Going back to my 200 user example, what option should I be going for?
Azure SQL Database Link
Thanks
EDIT
Useful page on definitions
However what is "max sessions"? Is this the number of concurrent connections?
There are some great MSDN articles on Azure SQL Database, this one in particular has a great starting point for DTUs. http://msdn.microsoft.com/en-us/library/azure/dn741336.aspx and http://channel9.msdn.com/Series/Windows-Azure-Storage-SQL-Database-Tutorials/Scott-Klein-Video-02
In short, it's a way to understand the resources powering each performance level. One of the things we know when talking with Azure SQL Database customers, is that they are a varied group. Some are most comfortable with the most absolute details, cores, memory, IOPS - and others are after a much more summarized level of information. There is no one-size fits all. DTU is meant for this later group.
Regardless, one of the benefits of the cloud is that it's easy to start with one service tier and performance level and iterate. In Azure SQL Database specifically you can change the performance level while you're application is up. During the change there is typically less than a second of elapsed time when DB connections are dropped. The internal workflow in our service for moving a DB from service tier/performance level follows the same pattern as the workflow for failing over nodes in our data centers.

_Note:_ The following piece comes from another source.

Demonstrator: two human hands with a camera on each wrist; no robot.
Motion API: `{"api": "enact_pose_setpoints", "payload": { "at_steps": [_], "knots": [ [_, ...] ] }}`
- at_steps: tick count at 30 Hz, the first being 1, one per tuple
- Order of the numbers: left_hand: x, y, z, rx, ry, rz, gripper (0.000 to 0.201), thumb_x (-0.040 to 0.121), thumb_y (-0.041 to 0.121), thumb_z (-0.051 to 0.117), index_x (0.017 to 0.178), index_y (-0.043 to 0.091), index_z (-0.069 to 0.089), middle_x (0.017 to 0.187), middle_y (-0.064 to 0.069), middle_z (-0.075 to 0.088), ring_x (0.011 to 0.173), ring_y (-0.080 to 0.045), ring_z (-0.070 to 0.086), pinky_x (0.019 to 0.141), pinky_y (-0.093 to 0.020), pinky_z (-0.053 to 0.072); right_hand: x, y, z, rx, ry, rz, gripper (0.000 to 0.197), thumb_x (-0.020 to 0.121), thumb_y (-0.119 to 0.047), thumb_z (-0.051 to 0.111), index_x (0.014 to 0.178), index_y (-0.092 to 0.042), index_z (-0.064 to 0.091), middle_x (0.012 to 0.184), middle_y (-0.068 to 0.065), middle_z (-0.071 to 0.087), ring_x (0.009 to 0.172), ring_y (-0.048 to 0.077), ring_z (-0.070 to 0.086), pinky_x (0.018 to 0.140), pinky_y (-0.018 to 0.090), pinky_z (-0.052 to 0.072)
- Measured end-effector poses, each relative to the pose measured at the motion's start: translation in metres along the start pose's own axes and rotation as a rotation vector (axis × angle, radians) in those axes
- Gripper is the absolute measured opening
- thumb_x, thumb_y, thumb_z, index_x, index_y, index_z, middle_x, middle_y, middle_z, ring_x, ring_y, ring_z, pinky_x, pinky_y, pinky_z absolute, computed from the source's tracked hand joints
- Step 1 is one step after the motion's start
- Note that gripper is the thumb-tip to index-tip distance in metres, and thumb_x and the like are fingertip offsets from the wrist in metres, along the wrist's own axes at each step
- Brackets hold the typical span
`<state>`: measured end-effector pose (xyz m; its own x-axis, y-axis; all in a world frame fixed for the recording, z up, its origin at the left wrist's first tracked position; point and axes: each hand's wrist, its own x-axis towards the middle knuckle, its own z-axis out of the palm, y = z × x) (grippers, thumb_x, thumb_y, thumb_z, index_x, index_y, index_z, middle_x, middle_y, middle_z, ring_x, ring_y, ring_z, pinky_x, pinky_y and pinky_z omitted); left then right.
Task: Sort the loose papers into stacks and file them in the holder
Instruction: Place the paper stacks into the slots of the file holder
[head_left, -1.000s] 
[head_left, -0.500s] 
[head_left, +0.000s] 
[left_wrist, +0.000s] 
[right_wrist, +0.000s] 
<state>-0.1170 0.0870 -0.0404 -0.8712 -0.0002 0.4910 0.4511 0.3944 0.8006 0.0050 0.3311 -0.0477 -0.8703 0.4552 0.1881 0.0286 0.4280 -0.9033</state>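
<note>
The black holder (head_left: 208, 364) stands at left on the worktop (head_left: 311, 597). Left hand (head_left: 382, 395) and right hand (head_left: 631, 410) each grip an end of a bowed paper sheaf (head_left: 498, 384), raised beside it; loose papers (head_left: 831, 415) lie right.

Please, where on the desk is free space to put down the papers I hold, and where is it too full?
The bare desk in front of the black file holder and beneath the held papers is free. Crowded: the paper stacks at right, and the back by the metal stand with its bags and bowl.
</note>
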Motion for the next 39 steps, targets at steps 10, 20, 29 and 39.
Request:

And nodes failing over happens all the time independent of service tier changes. In other words, you shouldn’t notice any difference in this regard relative to your past experience.
If DTU's aren't your thing, we also have a more detailed benchmark workload that may appeal. http://msdn.microsoft.com/en-us/library/azure/dn741327.aspx
Thanks Guy
It is really hard to tell without doing a test. By 200 users I assume you mean 200 people sitting at their computer at the same time doing stuff, not 200 users who log on twice a day. S2 allows 49 transactions per second which sounds about right, but you need to test. Also doing a lot of caching can't hurt.
Check out the new Elastic DB offering (Preview) announced at Build today. The pricing page has been updated with Elastic DB price information.
DTUs are based on a blended measure of CPU, memory, reads, and writes. As DTUs increase, the power offered by the performance level increases. Azure has different limits on the concurrent connections, memory, IO and CPU usage. Which tier one has to pick really depends upon
#concurrent users
Log rate
IO rate
CPU usage
Database size
For example, if you are designing a system where multiple users are reading and there are only a few writers, and if your application middle tier can cache the data as much as possible and only selective queries / application restart hit the database then you may not worry too much about the IO and CPU usage.
If many users are hitting the database at the same time, you may hit the concurrent connection limit and requests will be throttled. If you can control user requests coming to the database in your application then this shouldn't be a problem.
Log rate: Depends upon the volume of the data changes (including additional data pumping in the system). I have seen application steadily pumping the data vs data being pumped all at once. Selecting the right DTU again depends upon how one can do throttling at the application end and get steady rate.
Database size: Basic, standard, and premium has different allowed max sizes, and this is another deciding factor. Using table compression kind of features helps reducing the total size, and hence total IO.
Memory: Tuning the expesnive queries (joins, sorts etc), enabling lock escalation / nolock scans help controlling the memory usage.
The very common mistake people usually do in database systems is scaling up their database instead of tuning the queries and application logic. So testing, monitoring the resources / queries with different DTU limits is the best way of dealing this.
If choose the wrong DTU, don't worry you can always scale up/ down in SQL DB and it is completely online operation
Also unless a strong reason migrate to V12 to get even better performance and features.